▶ _Your instructions_
Find the line below with "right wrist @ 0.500" and the line with "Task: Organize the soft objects". Output them and the lines between, exactly, but not the pictures.

[Stored items]
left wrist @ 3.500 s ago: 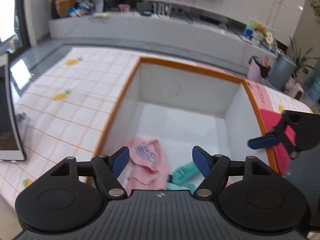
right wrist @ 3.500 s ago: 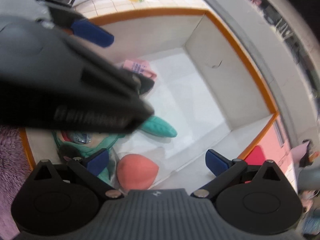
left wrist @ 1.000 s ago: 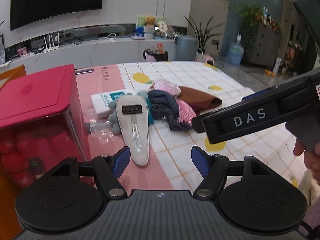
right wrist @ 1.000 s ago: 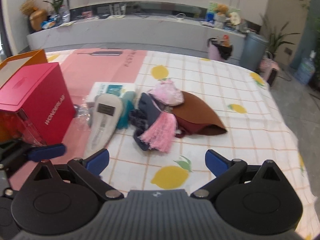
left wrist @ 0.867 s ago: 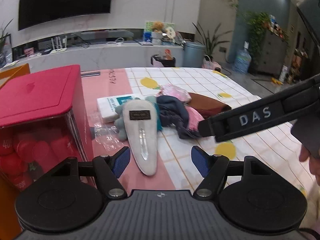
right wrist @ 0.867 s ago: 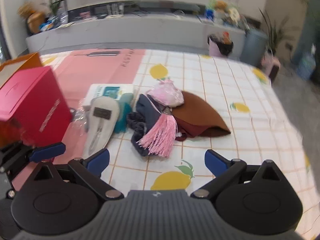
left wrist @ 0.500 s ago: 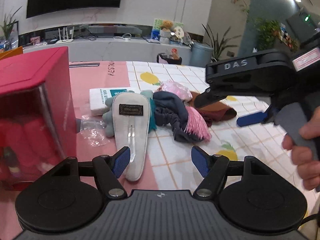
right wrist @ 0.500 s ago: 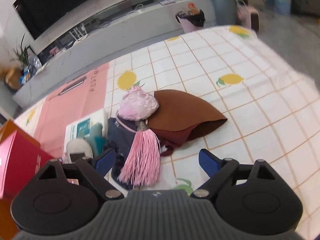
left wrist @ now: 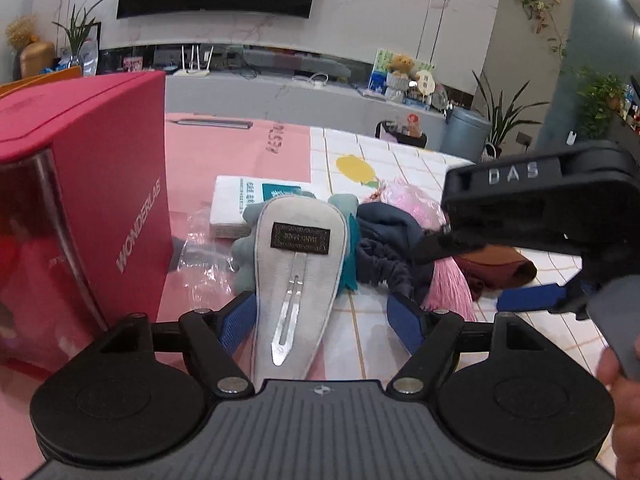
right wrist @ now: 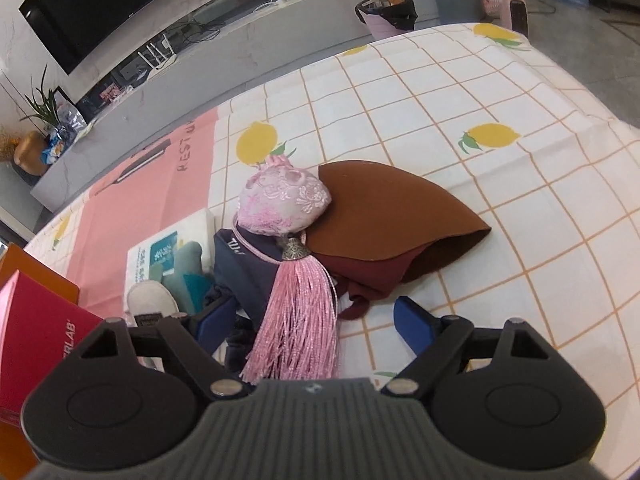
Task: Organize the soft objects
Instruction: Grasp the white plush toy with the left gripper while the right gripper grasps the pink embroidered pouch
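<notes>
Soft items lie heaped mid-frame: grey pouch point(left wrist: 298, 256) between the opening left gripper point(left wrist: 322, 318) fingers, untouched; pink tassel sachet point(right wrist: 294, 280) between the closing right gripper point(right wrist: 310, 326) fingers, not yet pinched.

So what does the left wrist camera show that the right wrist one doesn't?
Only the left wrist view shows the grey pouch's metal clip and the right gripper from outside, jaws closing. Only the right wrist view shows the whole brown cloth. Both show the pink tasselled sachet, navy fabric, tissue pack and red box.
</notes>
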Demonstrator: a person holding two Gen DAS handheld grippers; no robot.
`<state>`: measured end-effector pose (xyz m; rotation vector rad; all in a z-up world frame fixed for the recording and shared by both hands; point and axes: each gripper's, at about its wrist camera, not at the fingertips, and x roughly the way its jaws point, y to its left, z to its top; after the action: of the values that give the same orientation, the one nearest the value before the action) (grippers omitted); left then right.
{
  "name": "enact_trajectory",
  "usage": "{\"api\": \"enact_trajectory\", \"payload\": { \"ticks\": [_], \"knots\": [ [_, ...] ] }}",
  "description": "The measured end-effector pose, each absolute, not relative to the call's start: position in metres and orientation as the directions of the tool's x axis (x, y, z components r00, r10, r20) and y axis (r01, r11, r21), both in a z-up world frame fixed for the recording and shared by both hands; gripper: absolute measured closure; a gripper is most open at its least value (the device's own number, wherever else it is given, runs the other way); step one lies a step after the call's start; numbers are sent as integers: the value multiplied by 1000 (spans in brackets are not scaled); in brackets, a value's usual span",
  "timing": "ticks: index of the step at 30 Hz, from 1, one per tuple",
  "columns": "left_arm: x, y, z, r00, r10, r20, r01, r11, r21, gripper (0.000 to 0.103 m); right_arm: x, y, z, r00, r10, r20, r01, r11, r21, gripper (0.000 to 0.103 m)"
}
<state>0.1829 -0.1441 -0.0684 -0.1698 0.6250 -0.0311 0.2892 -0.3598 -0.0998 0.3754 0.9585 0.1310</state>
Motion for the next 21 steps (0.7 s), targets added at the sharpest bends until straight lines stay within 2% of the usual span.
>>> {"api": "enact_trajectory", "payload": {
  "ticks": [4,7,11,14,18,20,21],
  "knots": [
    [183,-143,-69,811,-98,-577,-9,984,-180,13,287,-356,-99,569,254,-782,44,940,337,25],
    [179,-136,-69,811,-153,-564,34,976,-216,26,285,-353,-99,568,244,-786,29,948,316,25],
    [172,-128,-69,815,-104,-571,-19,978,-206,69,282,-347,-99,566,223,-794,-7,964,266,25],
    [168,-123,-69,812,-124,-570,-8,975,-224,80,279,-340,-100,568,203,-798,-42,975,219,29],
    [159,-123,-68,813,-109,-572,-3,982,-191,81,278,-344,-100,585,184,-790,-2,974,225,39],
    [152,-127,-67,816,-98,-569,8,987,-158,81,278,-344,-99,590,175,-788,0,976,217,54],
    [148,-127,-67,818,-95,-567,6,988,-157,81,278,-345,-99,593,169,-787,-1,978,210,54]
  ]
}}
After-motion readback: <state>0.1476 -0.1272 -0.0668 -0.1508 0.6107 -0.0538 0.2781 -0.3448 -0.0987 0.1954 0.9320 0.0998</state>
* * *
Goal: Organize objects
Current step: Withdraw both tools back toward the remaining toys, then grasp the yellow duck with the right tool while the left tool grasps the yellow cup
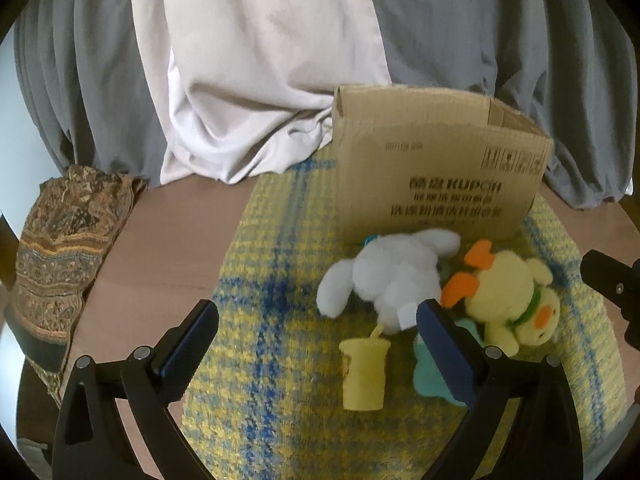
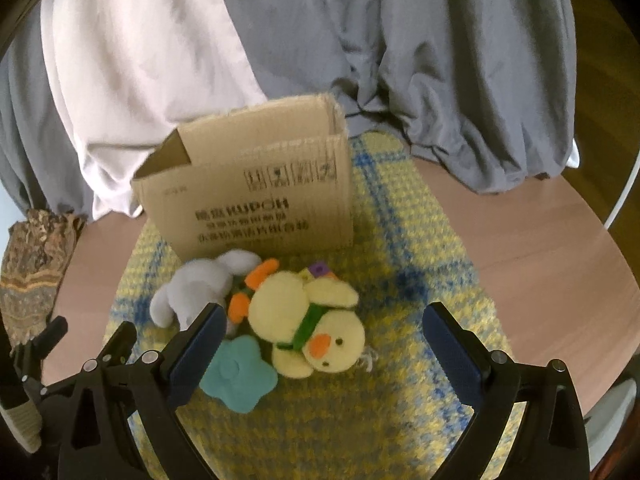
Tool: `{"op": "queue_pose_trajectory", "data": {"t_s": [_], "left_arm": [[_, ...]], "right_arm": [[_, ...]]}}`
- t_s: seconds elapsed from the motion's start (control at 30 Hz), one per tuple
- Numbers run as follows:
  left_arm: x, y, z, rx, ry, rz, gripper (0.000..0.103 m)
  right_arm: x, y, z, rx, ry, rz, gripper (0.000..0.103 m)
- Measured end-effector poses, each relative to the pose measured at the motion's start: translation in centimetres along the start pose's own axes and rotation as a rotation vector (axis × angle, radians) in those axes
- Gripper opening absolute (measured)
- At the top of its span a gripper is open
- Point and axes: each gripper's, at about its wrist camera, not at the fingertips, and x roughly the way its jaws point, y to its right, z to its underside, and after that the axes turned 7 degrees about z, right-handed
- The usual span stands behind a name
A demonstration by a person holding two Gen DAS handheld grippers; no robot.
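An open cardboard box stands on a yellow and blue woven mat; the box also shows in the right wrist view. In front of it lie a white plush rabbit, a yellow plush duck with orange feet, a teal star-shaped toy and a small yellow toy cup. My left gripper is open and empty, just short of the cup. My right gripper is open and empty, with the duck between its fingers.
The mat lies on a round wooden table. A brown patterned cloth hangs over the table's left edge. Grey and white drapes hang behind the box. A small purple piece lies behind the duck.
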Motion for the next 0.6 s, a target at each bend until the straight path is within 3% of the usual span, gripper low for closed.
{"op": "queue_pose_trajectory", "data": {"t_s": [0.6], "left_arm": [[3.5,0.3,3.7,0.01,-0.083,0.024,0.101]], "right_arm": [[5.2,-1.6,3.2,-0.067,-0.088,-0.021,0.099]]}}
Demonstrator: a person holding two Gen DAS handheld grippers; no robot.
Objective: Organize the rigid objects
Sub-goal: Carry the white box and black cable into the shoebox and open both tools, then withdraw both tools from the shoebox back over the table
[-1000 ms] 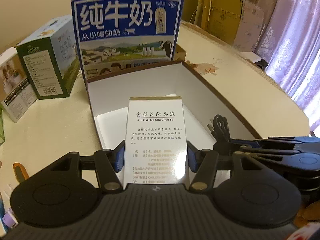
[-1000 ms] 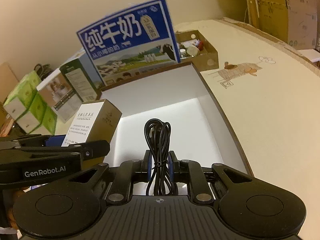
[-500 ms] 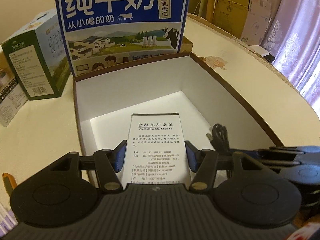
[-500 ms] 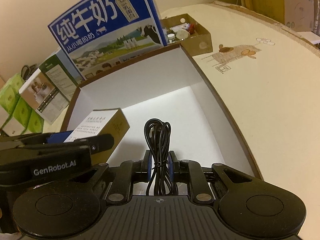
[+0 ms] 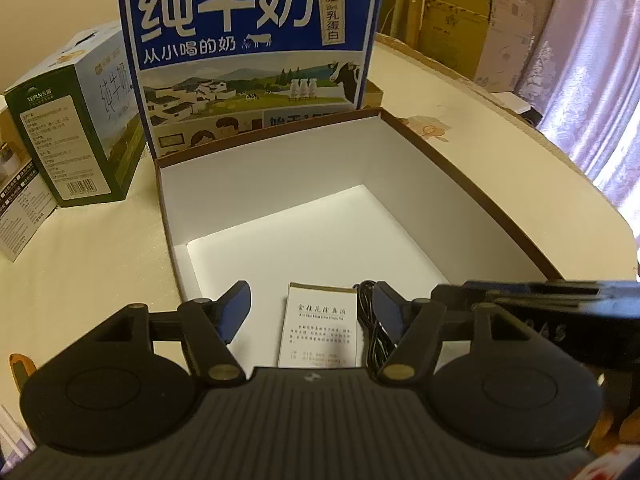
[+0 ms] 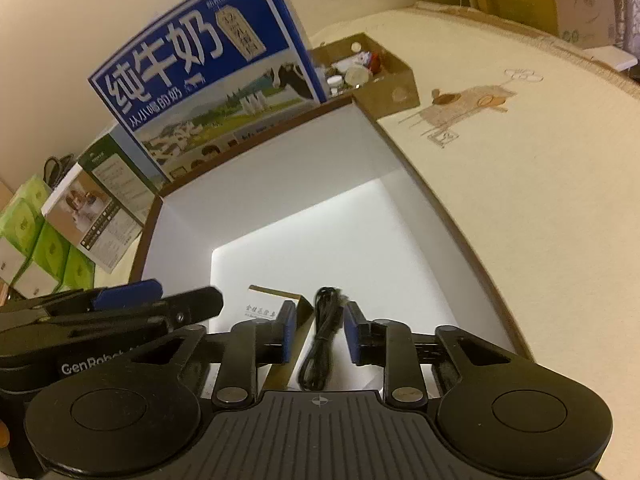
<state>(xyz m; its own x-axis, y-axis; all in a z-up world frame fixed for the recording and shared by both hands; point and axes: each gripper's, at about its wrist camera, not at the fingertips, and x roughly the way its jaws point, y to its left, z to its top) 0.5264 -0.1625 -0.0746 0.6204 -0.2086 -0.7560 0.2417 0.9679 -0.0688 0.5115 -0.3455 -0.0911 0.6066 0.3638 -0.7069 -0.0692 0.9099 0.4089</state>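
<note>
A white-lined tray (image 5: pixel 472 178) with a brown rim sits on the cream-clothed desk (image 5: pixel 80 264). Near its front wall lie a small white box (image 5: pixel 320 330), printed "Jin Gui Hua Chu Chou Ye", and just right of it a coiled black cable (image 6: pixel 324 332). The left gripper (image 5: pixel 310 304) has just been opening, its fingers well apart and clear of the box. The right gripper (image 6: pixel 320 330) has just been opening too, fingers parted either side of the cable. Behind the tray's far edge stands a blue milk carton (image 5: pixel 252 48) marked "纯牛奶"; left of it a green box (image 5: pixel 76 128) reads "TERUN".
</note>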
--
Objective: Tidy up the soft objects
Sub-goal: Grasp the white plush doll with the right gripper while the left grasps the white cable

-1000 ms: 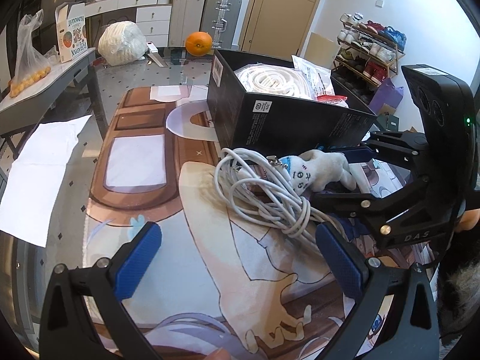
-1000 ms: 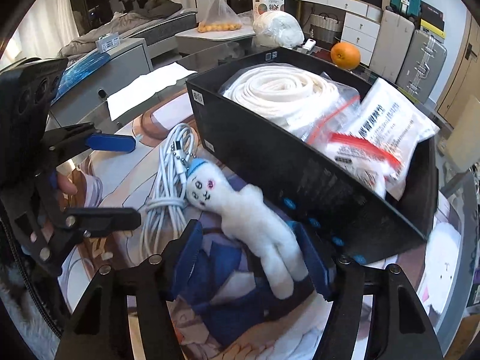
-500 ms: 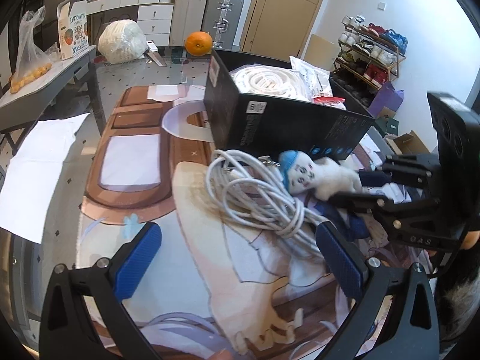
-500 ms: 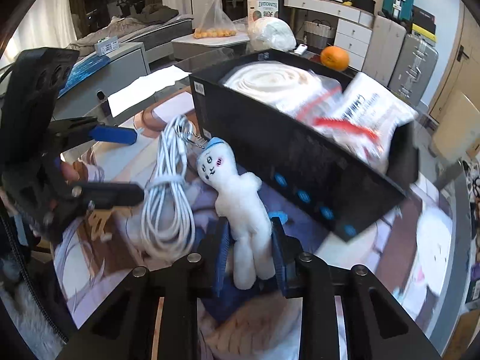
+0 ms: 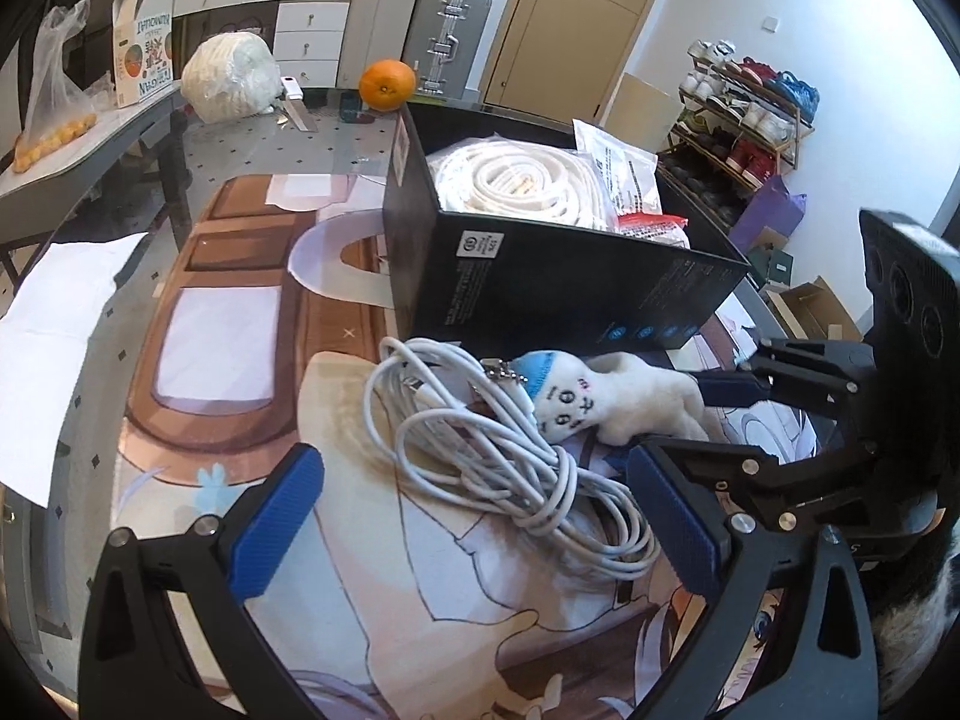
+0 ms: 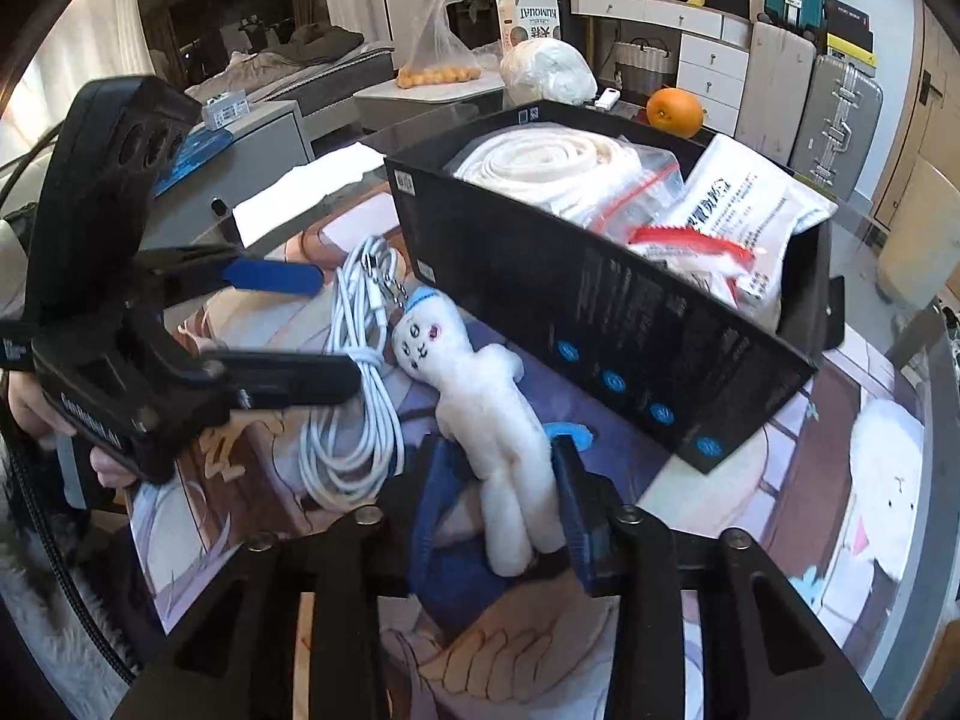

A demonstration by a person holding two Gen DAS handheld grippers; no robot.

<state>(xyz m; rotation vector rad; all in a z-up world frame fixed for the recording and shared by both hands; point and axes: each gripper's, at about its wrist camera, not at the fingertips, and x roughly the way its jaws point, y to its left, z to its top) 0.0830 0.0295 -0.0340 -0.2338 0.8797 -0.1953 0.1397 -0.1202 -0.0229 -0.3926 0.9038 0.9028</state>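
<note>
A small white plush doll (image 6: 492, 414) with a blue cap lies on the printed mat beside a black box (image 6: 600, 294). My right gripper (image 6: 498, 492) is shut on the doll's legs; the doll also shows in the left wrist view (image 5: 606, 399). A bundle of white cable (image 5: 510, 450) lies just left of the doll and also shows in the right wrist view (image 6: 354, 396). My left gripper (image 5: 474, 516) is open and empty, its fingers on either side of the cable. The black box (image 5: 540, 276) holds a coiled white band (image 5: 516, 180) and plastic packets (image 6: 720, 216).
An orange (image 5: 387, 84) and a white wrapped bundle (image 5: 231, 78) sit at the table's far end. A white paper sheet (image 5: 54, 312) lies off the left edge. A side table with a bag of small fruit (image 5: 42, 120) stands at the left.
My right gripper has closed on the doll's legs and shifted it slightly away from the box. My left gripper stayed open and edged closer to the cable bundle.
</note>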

▶ _Final answer_
right wrist @ 0.500 s ago: 
left wrist @ now: 
right wrist @ now: 
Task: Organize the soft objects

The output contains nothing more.